Required work.
Print a faithful copy of the data below, word for word, with the pictures left out.
--- Given material ---
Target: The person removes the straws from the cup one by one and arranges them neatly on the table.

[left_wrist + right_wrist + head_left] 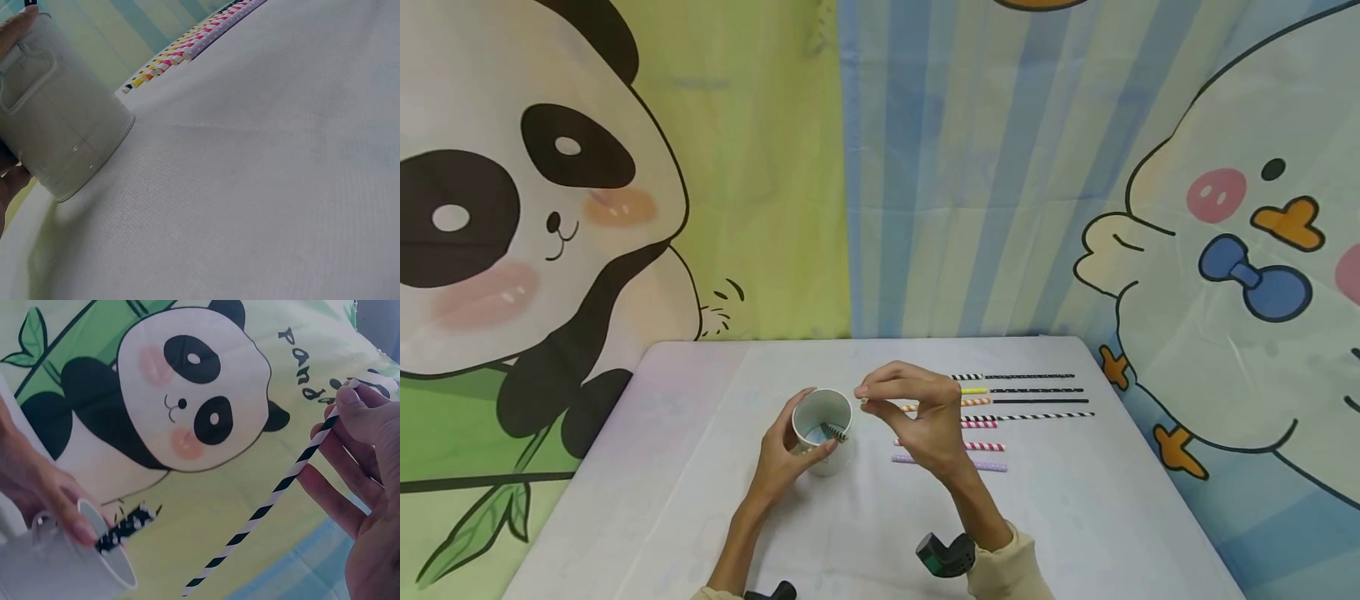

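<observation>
My left hand (pixel 778 458) grips a white cup (pixel 823 467) with a handle, which stands tilted. Its mouth shows in the head view, and in the right wrist view a black straw with white marks (pixel 128 528) pokes out past the rim. Up beside the cup, to its right, my right hand (pixel 925 412) pinches one end of a black-and-white striped paper straw (pixel 253 519) between thumb and fingertips. That straw slants down from the fingers, clear of the cup. From the head it is seen nearly end-on.
Patterned paper straws lie in rows on the white table (pixel 1120 517), right of the cup: pink-striped (pixel 985 447), purple dotted (pixel 988 467), orange-striped (pixel 976 402), yellow (pixel 974 391) and several black ones (pixel 1041 401). Behind the table hangs a cartoon panda curtain (pixel 760 167).
</observation>
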Demonstrator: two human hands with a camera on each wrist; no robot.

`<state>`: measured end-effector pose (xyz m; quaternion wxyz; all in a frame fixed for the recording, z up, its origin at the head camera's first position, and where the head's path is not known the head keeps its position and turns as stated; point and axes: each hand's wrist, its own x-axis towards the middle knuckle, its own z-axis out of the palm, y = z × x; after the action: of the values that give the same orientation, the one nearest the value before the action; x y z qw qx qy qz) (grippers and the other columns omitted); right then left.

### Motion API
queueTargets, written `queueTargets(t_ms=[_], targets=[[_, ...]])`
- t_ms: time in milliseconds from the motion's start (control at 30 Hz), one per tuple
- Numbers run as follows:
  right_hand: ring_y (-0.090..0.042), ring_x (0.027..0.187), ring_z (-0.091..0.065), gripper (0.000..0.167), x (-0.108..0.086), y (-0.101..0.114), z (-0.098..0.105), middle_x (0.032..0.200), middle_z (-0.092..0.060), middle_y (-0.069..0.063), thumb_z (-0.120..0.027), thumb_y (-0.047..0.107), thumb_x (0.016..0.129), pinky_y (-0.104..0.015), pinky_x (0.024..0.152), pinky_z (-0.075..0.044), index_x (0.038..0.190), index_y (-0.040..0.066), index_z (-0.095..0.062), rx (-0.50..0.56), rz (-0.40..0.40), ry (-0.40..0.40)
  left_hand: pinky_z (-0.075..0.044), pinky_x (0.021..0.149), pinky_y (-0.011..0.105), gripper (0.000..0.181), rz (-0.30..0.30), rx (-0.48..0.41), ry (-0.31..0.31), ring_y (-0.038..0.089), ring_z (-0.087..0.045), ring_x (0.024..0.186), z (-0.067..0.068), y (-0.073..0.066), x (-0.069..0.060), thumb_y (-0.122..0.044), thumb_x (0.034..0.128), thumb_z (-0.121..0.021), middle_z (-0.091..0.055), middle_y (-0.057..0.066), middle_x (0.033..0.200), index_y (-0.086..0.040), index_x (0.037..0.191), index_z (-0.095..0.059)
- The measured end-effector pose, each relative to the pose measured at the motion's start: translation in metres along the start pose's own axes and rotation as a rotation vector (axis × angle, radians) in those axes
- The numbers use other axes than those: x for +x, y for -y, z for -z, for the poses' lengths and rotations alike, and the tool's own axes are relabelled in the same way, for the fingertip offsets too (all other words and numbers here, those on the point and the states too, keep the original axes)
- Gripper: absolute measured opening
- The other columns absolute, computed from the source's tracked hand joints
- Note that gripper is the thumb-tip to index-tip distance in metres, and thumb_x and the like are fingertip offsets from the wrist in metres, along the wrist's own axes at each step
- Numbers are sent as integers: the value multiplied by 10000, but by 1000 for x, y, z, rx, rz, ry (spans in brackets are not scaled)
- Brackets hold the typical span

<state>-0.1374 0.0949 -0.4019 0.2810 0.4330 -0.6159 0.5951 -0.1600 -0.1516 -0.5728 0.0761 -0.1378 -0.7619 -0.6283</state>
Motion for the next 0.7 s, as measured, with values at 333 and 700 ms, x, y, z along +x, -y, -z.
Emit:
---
Final answer.
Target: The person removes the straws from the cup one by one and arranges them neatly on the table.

[left_wrist + right_wrist + head_left] 

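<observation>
My left hand (pixel 778 458) grips a white cup (pixel 823 467) with a handle, which stands tilted. Its mouth shows in the head view, and in the right wrist view a black straw with white marks (pixel 128 528) pokes out past the rim. Up beside the cup, to its right, my right hand (pixel 925 412) pinches one end of a black-and-white striped paper straw (pixel 253 519) between thumb and fingertips. That straw slants down from the fingers, clear of the cup. From the head it is seen nearly end-on.
Patterned paper straws lie in rows on the white table (pixel 1120 517), right of the cup: pink-striped (pixel 985 447), purple dotted (pixel 988 467), orange-striped (pixel 976 402), yellow (pixel 974 391) and several black ones (pixel 1041 401). Behind the table hangs a cartoon panda curtain (pixel 760 167).
</observation>
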Demonstrator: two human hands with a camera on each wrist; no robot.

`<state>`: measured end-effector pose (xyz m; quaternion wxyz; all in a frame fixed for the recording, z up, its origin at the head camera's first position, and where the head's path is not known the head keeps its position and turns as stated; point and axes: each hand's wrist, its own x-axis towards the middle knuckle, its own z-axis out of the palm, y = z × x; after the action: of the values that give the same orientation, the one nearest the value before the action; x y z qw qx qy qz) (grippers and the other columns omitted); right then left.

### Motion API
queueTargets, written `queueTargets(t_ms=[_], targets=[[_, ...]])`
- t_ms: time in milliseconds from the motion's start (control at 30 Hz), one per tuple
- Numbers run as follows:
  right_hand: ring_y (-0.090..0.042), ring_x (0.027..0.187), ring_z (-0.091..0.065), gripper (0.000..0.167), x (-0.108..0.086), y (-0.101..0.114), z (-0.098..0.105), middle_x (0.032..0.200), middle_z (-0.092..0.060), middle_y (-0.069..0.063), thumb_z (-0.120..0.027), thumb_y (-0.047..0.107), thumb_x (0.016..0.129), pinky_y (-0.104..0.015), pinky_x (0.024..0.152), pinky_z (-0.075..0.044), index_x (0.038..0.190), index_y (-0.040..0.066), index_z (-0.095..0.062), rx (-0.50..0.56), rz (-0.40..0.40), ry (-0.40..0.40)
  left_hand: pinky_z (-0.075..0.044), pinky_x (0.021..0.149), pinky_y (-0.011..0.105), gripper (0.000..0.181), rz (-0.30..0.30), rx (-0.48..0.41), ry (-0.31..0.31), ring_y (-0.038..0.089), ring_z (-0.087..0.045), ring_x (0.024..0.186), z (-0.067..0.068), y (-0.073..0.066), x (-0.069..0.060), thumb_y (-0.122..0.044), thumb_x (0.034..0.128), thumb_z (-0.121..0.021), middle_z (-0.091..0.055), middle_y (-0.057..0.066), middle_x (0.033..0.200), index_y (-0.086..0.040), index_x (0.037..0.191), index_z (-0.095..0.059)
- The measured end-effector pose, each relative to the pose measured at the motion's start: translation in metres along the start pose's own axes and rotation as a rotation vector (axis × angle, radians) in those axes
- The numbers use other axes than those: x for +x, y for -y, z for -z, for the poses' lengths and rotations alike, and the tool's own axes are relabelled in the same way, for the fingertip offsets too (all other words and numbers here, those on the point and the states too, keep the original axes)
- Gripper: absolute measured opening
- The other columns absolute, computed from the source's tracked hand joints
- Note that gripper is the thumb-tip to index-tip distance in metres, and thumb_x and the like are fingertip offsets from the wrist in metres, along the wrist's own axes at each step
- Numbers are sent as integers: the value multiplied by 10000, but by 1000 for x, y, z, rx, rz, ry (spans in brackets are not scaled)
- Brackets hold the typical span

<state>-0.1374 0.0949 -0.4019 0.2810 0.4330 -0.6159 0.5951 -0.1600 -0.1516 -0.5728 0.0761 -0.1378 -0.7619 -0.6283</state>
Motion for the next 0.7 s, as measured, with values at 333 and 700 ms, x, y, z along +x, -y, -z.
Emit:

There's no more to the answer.